Social media companies are an important area of focus. In addition to providing greater transparency around how misinformation spreads to support effective longer-term solutions, the panel discussed how these companies might step up with shorter-term mitigations. This could include making design choices that reduce incentives for sharing misinformation, or that reduce the algorithm-fuelled virality of such content. Messaging services like Telegram could step up with terms of use that limit this content, or reduce the ‘ease of spread’ of such content (like the ability to forward messages to unlimited numbers of people). These companies could also do more to ensure that the misinformation policies and practices that they already have are effective for and accountable to New Zealand communities and our national context. An example is funding local content moderation or complaint contacts to allow for an understanding of local culture, language and current events.
Everyone is responsible for ensuring they are not part of the problem. A particularly interesting point made by the panel was that “people believe that the people they trust will tell them the truth”. This suggests that traditionally ‘trustworthy’ sources of information must be especially careful if they want to be part of the solution, and should be held to account if they do not. ‘Traditional’ media, political leaders, doctors, lawyers and faith leaders, and (more recently) Internet influencers are in a position of great power because of the trust people have in them. These sources can both inadvertently spread misinformation (the hurried journalist that does not check their source) or deliberately (such as the dog whistling politician and the trusted local GP).
The real and enduring solutions will take time. The panel experts were strongly united on one point: that misinformation is the digital manifestation and amplification of existing social fractures, and that solving the problem for the long term will require a focus on social cohesion and not on technical solutions.

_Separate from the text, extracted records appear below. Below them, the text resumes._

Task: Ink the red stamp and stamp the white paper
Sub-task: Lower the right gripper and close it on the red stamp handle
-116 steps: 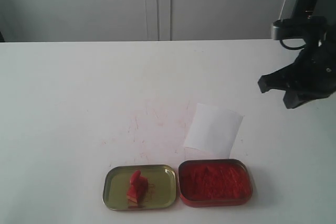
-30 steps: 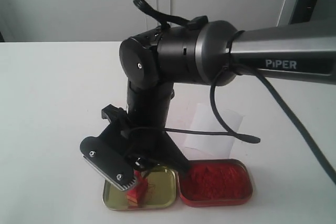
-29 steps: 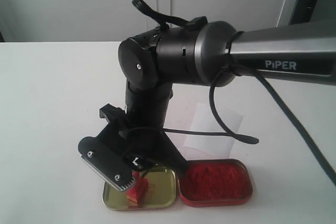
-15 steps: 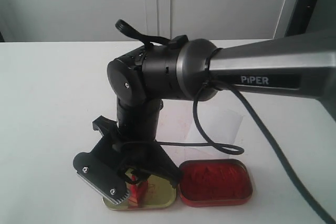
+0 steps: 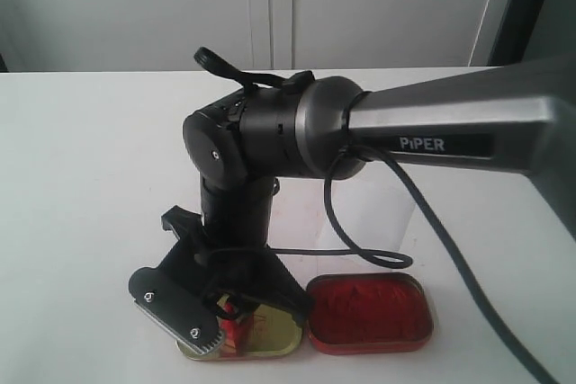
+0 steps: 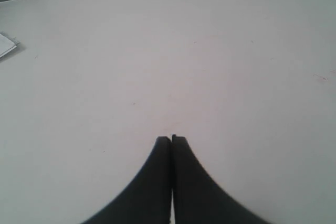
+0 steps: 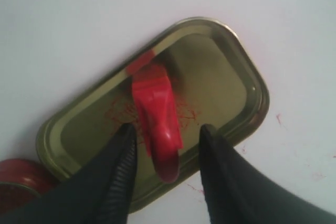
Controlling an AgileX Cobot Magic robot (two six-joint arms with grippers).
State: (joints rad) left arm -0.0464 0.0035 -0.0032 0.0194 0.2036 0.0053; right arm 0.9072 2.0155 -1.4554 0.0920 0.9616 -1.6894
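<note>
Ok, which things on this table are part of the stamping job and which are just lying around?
For the job: red stamp, red ink tin, white paper (partly hidden), open right hand straddling the stamp.
Just lying about: gold tin under the stamp, shut left hand, idle.

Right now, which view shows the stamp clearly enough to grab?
Right wrist view: red stamp sharp, inside the open right gripper. Exterior view: arm shades and half hides it. Left wrist view: just table, left gripper a dark silhouette.

stamp in tray left of ink tin
</note>
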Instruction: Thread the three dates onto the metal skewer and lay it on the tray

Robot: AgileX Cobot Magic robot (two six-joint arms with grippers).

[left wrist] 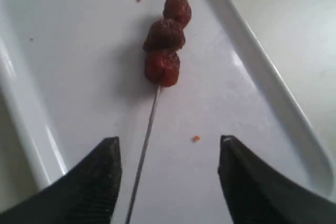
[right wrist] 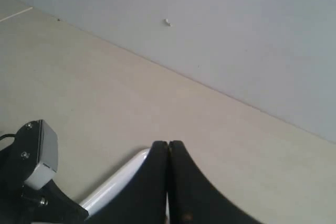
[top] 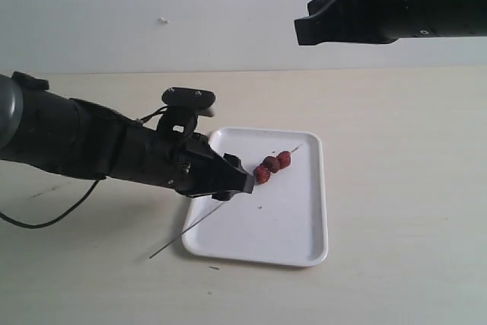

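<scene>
Three small, dark reddish-brown wrinkled dates (top: 272,164) sit threaded in a row on the thin grey metal skewer (top: 202,219). The skewer lies diagonally on the flat white rectangular plastic tray (top: 289,218), its near-left end projecting past the rim over the beige table (top: 396,150). Left gripper (left wrist: 169,142): jaws spread wide either side of the skewer, not touching it. Right gripper (right wrist: 168,145): closed, raised at far right.

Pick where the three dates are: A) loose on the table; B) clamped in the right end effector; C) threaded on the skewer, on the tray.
C: the dates sit in a row on the skewer, resting on the tray.
</scene>
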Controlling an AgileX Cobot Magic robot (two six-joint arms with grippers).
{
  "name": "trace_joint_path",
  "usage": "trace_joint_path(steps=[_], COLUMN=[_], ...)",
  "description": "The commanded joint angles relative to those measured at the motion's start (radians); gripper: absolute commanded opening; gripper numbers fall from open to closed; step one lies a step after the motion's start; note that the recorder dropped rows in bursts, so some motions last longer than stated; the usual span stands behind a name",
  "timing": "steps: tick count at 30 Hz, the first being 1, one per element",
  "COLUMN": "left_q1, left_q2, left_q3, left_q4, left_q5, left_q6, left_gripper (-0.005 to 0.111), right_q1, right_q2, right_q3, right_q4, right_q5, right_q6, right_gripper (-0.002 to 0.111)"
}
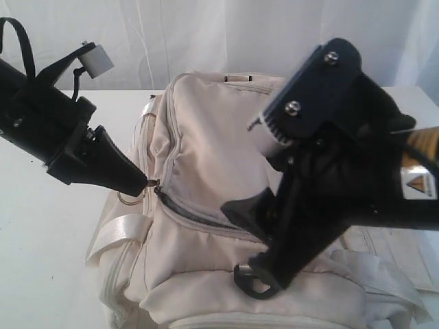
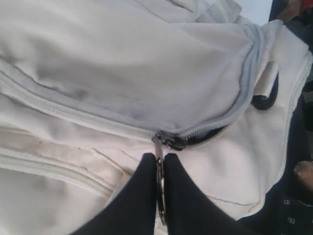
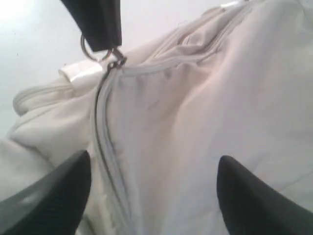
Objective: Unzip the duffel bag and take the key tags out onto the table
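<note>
**Left pincer clamped on the zipper ring, right pincer spread above the bag**

Found the left pincer [image 2: 159, 161] pressed together on the metal ring [image 2: 159, 188] hanging from the zipper pull [image 2: 168, 141], with the ring's edge pinched between its black fingers [image 2: 137, 196]. Saw, right at those tips, the slider at a bend of the curved top zipper of the duffel bag [image 1: 206, 137], with a short dark slit open just past it and closed teeth on its other side. Noted cream, softly creased fabric, a second zipper [image 2: 49, 169] closed beside the pincer, and a glossy pale strap [image 1: 123, 229] just below it. Found the right pincer [image 3: 154, 156] further along that top zipper, fingers spread wide, gripping nothing, hanging over the flap. Saw its black arm [image 1: 343, 171] hiding much of the bag beyond, and a dark D-ring [image 1: 250, 281] under it. Saw the bag lying on the white table [image 1: 41, 226], which stretched out past both pincers.
</note>
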Motion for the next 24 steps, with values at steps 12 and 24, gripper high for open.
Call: trace_joint_path(steps=[12, 24], left_q1=[0.003, 0.003], left_q2=[-0.003, 0.029], left_q3=[-0.007, -0.007], left_q4=[-0.043, 0.013], left_q5=[0.045, -0.057], left_q6=[0.022, 0.011], left_gripper=[0.0, 0.0], right_q1=[0.077, 0.077], right_q2=[0.387, 0.415], right_q3=[-0.166, -0.166], right_q4=[0.106, 0.106], right_q5=[-0.097, 0.026], right_q6=[-0.11, -0.107], right_gripper=[0.068, 0.0])
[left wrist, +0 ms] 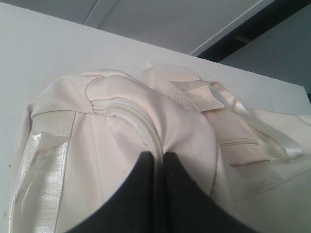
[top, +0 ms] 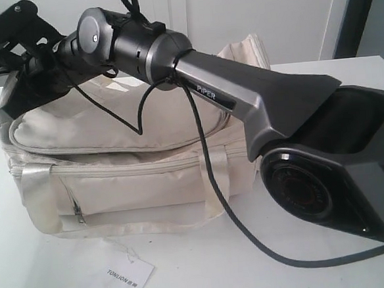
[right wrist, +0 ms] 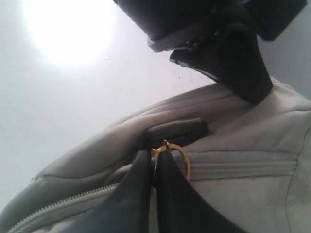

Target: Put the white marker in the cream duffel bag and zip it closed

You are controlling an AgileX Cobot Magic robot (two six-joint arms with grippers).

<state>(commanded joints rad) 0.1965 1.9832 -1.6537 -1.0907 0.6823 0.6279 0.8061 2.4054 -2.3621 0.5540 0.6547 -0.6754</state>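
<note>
Soft, floppy cream duffel bag (top: pixel 136 187) on the bench (top: pixel 50 279) was pinched at its end by the left gripper (left wrist: pixel 159 162), its small zip ring (right wrist: pixel 181 156) by the closed right gripper (right wrist: pixel 155 162); marker unseen, prob. inside.

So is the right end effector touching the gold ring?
Touching. The right wrist view shows the right end effector shut, pinching the gold ring at its tips.

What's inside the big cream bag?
Its inside is hidden: the top flap of the cream duffel bag lies over the opening. No marker shows anywhere. The right tool pinches the gold zipper ring.
</note>
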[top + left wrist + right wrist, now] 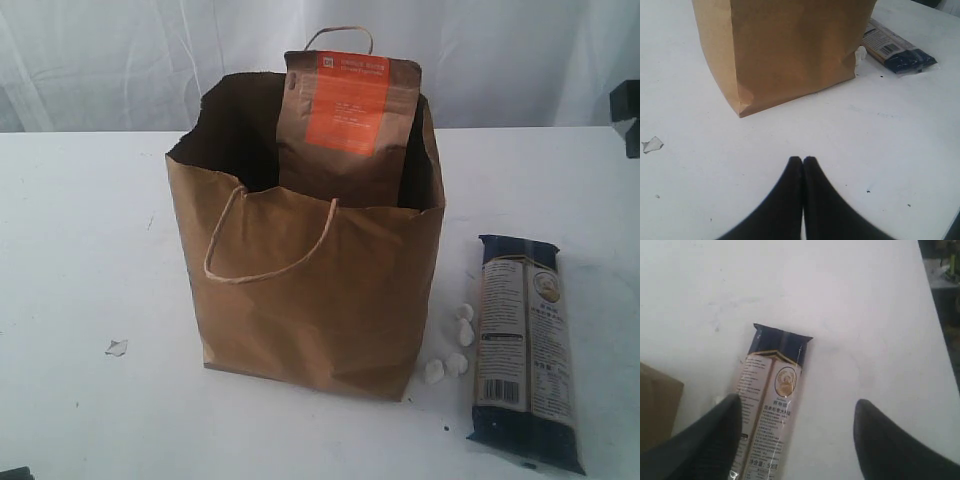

Misinformation is deeply rooted in concepts such as racism, xenophobia, misogyny and transphobia and is operationalised through pathways created by societal inequity, the effects of colonialism and deep seated mistrust of institutions. We need to have the difficult conversations as a nation that bring these issues into the light so they cannot be used to divide us in the shadows. Improving social cohesion in Aotearoa was a central recommendation of the Royal Commission of Inquiry into the Terrorist Attack on Christchurch Mosques on 15 March 2019 and is the objective of a significant programme of work for this Government.
These are weighty issues. At InternetNZ we are extremely concerned about the potential impact of misinformation on individuals and on our society and democracy. Just as COVID continues to mutate, new threats will continue to develop in the misinformation space, and it’s clear that weaving a solution to protect New Zealanders from the infodemic will not be easy. It will require strong leadership so we know the shape and pattern of the mat we are creating. It will require a mechanism for coordination, communication and collaboration between individuals and organisations working towards solutions, so that we can weave strong sections and do not end up with holes. And it will require support (including funding) for communities and groups finding solutions that work at different levels, so that the mat has enough space for everyone to have a seat.